[PROVIDED INFORMATION Boundary: Start]

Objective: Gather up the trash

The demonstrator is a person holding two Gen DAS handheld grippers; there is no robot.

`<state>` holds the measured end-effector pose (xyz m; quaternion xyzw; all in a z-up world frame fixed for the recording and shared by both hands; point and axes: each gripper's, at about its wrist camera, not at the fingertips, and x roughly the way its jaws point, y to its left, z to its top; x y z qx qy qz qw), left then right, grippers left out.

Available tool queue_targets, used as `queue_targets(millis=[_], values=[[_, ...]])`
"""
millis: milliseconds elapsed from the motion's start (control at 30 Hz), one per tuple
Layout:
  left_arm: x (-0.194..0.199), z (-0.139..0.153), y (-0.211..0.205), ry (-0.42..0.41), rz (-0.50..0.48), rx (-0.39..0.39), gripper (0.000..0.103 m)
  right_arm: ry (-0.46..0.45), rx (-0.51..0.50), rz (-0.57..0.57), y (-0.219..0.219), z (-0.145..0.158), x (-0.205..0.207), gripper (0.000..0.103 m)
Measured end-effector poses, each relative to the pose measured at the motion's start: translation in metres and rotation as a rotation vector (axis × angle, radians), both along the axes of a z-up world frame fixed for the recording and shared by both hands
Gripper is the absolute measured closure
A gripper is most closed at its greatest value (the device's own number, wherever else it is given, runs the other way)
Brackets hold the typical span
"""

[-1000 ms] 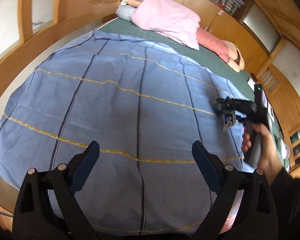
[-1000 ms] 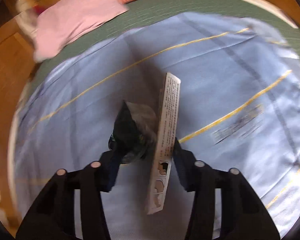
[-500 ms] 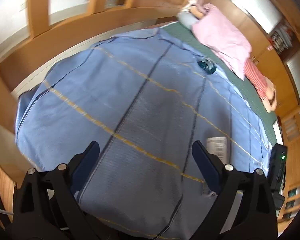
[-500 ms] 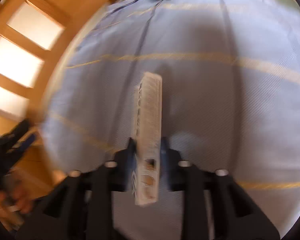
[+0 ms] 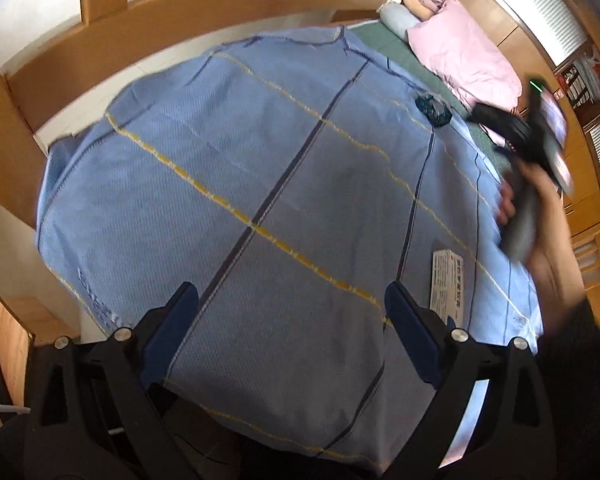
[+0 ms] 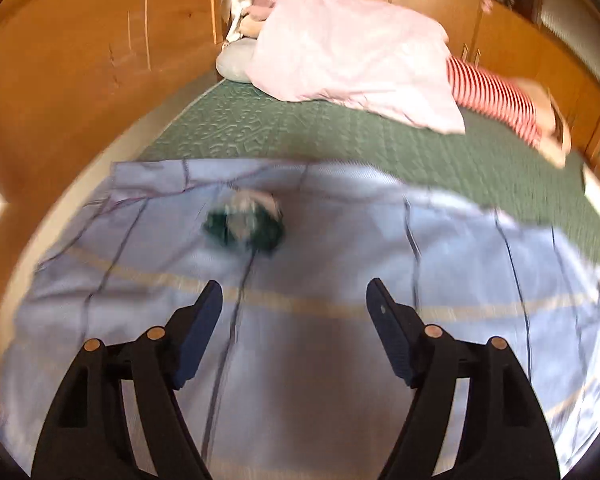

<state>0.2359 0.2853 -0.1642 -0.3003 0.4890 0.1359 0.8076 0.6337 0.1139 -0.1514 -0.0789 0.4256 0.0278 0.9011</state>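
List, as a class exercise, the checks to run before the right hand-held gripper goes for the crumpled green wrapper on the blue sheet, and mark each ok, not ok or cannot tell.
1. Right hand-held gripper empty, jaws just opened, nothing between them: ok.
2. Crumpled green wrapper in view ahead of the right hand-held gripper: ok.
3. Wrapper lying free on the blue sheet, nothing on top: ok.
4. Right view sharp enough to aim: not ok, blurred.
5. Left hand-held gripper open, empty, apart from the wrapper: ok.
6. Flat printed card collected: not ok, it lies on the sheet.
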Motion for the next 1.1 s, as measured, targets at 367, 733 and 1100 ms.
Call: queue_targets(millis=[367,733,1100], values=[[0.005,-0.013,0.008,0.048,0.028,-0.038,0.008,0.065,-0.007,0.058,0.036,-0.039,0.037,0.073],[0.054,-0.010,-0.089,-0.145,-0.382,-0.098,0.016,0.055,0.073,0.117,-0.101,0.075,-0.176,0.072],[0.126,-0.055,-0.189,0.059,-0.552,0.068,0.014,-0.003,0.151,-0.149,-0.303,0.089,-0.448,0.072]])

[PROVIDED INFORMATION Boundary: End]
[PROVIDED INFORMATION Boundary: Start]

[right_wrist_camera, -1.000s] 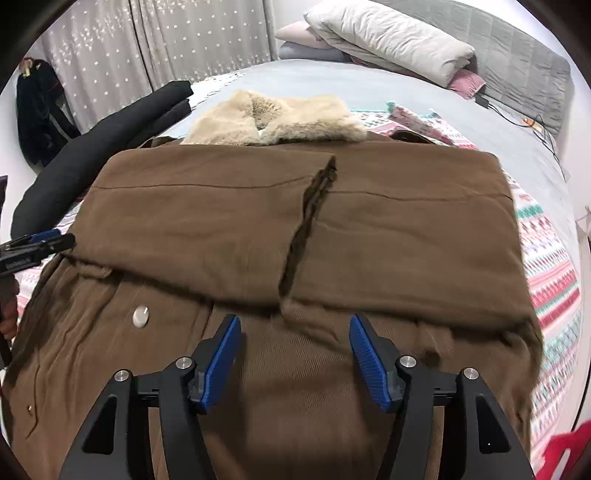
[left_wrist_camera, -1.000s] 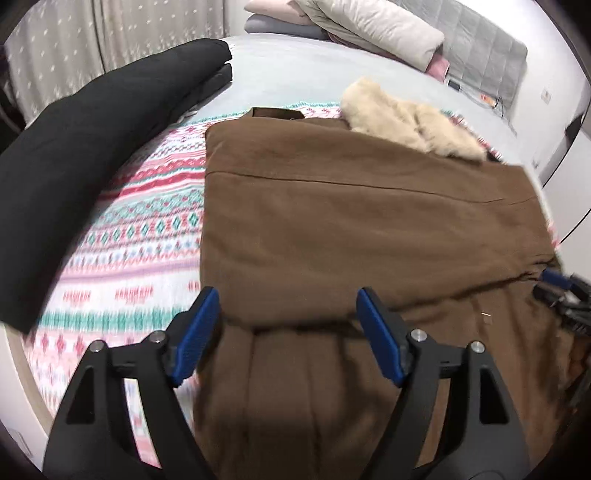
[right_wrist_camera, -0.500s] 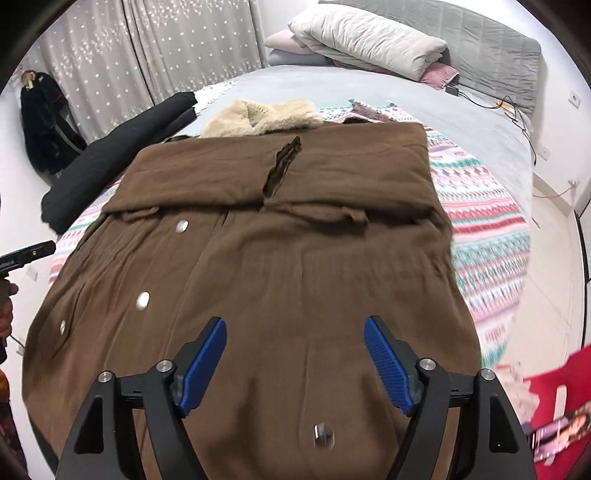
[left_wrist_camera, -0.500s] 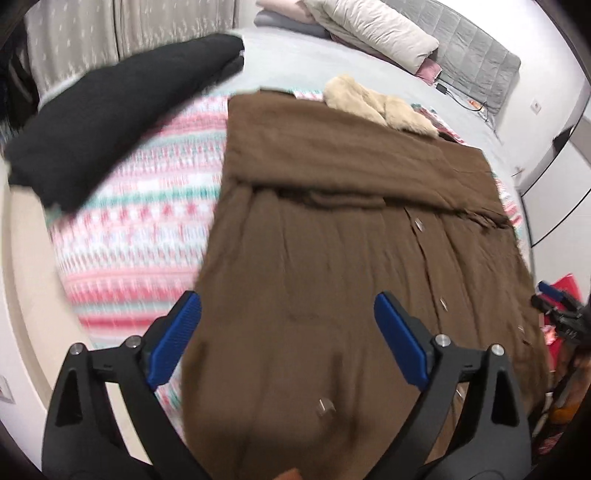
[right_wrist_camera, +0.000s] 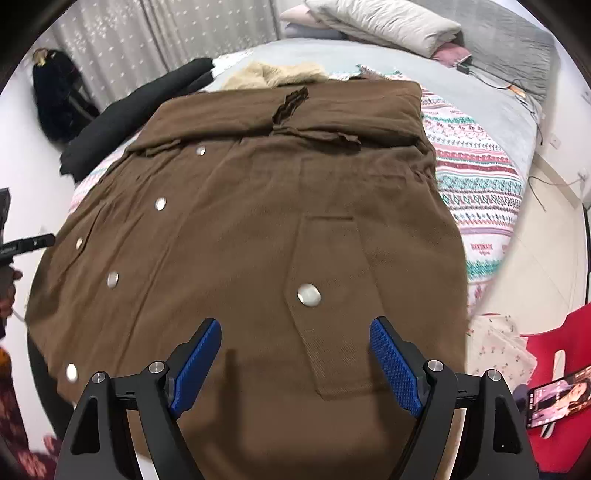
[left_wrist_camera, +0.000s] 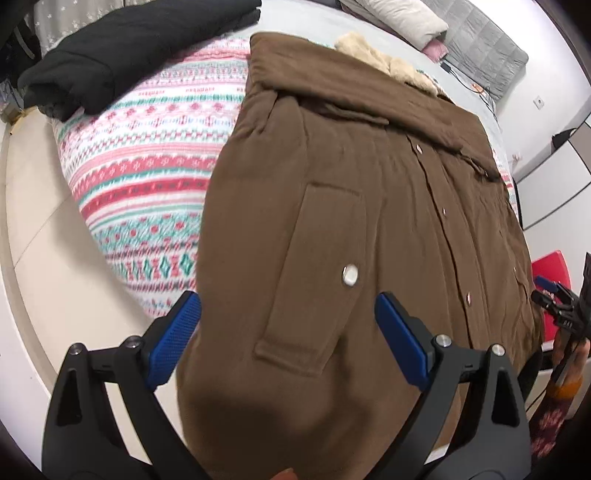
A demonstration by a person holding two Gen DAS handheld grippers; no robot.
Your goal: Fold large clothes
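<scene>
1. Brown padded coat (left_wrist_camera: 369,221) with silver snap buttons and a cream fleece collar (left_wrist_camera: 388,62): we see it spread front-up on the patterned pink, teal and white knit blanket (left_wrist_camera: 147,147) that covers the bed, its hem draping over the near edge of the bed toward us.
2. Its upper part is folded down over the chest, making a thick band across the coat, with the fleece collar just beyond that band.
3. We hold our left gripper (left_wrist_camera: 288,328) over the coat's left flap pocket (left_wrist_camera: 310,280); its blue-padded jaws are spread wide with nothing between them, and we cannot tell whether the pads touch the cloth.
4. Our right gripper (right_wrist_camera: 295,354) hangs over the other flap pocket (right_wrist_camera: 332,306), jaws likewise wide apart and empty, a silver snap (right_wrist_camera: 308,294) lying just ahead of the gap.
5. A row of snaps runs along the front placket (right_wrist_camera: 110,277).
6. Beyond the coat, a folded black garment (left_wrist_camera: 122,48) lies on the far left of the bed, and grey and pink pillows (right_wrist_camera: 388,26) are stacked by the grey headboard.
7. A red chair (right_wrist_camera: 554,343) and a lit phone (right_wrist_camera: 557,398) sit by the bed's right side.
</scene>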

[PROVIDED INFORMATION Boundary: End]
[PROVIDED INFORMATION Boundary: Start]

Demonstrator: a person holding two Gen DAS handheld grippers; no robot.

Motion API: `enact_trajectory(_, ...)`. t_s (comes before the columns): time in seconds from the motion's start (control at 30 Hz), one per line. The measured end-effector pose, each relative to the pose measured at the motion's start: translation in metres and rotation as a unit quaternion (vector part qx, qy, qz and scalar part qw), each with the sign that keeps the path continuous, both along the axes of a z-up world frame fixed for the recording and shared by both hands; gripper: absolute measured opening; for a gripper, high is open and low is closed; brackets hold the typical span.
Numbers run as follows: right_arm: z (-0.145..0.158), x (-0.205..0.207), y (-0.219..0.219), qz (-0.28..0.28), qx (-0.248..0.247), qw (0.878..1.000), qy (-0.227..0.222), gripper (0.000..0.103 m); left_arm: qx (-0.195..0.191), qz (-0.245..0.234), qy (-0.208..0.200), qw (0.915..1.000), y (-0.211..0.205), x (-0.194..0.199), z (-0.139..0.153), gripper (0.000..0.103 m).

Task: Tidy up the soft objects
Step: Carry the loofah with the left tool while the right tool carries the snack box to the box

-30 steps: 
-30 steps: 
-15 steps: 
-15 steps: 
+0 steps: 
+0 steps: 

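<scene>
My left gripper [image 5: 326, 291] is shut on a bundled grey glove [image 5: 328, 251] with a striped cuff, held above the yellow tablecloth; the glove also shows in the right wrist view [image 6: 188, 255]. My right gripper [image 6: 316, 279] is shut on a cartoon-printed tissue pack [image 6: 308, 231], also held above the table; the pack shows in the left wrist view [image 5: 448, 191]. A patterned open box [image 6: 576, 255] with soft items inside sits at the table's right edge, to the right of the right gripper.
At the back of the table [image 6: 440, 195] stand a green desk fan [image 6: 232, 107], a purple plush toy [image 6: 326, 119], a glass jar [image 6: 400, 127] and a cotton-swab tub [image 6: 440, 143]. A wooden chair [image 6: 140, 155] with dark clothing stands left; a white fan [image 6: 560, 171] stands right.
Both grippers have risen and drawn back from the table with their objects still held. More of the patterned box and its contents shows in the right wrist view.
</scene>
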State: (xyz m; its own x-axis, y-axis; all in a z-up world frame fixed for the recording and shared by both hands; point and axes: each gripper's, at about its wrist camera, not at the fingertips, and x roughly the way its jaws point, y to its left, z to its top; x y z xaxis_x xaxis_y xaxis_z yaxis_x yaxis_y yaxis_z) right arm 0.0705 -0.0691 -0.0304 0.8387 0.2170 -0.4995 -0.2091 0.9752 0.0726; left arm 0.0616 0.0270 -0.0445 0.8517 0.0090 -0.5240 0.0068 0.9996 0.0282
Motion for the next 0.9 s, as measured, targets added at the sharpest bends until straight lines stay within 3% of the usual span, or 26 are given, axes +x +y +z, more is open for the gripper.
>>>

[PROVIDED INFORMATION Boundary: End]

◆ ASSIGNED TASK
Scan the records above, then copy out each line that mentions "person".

◆ WRITTEN REPLY
The demonstrator is a person holding two Gen DAS handheld grippers; there is no robot.
A demonstration by a person holding two Gen DAS handheld grippers; no robot.
Demonstrator: a person holding two Gen DAS handheld grippers; no robot.

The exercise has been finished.